Finding impactful neutron capture isotopes in r-process nucleosynthesis through correlation analyses

Half of the elements in the universe heavier than Iron were synthesized in r-process nucleosynthesis, i.e. when seed nuclei capture several free neutrons successively and emit photons (i.e. (n,gamma) reactions), followed by beta decays to stability. These occur in material ejected from neutron star mergers, magnetorotational supernovae, collapsars, magnetar giant flares, and potentially in other conditions. Nuclear reaction network calculations to obtain the elemental yields in this process requires knowledge of neutron capture reaction rates on thousands of isotopes that are hard to measure experimentally. In this work we find that among the thousands of isotopes only a handful, typically 2-3, isotopes influence the production of each element in various weak r-process astrophysical conditions.

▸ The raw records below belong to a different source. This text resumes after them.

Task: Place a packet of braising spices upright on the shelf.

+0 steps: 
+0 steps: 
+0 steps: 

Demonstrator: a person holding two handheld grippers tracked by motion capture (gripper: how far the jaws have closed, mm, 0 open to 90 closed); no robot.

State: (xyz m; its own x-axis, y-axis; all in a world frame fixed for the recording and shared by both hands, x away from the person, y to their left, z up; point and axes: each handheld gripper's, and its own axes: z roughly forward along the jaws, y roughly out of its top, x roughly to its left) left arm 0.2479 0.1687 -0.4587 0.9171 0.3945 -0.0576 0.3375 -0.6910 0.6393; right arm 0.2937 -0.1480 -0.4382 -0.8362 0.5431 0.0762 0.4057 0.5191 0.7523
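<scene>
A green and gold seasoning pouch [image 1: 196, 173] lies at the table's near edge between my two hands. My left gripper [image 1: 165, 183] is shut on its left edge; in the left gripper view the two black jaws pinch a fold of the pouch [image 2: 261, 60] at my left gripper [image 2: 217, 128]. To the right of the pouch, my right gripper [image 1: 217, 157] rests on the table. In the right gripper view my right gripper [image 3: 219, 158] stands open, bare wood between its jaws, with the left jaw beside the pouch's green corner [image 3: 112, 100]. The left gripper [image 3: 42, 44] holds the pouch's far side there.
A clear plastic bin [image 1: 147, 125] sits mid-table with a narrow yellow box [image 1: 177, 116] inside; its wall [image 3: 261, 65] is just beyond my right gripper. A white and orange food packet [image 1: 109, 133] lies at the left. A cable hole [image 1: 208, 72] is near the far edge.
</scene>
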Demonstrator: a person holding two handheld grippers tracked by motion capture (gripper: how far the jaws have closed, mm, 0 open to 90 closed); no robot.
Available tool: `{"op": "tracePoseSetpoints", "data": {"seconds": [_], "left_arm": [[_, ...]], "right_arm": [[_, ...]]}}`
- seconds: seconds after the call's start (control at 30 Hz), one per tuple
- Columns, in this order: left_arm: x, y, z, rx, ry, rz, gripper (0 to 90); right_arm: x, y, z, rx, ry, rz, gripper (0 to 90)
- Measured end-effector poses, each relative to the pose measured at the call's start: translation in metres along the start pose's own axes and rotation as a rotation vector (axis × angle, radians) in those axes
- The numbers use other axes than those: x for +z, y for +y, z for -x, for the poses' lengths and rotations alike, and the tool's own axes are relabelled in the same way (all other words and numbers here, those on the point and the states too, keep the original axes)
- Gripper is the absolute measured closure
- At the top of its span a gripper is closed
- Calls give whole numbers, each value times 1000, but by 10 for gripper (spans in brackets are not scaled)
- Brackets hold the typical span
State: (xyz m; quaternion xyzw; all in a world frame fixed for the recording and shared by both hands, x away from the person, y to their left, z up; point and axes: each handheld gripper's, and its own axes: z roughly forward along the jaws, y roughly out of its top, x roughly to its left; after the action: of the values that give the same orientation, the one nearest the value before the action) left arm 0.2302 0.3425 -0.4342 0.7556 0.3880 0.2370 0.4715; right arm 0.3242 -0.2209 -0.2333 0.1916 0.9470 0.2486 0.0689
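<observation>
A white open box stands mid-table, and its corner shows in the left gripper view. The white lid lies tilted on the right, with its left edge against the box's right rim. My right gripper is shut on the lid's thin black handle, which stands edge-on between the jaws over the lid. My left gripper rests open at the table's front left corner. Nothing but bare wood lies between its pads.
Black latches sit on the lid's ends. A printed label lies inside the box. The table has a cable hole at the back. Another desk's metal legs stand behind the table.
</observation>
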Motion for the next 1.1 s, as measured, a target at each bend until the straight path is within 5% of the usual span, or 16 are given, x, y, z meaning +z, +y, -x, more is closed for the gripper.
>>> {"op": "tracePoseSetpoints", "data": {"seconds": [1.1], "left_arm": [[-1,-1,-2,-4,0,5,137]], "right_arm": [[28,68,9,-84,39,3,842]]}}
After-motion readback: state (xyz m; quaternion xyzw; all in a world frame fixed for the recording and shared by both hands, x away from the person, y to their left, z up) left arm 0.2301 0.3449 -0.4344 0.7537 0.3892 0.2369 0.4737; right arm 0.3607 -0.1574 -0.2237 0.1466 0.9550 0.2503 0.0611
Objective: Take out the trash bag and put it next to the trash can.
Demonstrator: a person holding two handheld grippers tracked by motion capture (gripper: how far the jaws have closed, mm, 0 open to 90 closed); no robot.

These isotopes are usually about 5-7 neutrons off stability and are either directly in the beta decay path of forming the most abundant stable isotope or 1 or 2 isotopes off. These play isotopes are abundantly populated during the (n,g) (g,n) freezeout and are the main pathways to producing the stable isotope. Further, we have developed correlation based impact study where the neutron capture reaction rates are correlated due to optical model potential. With these correlations we show that what can be classified as the most influential isotope for an element's production changes substantially.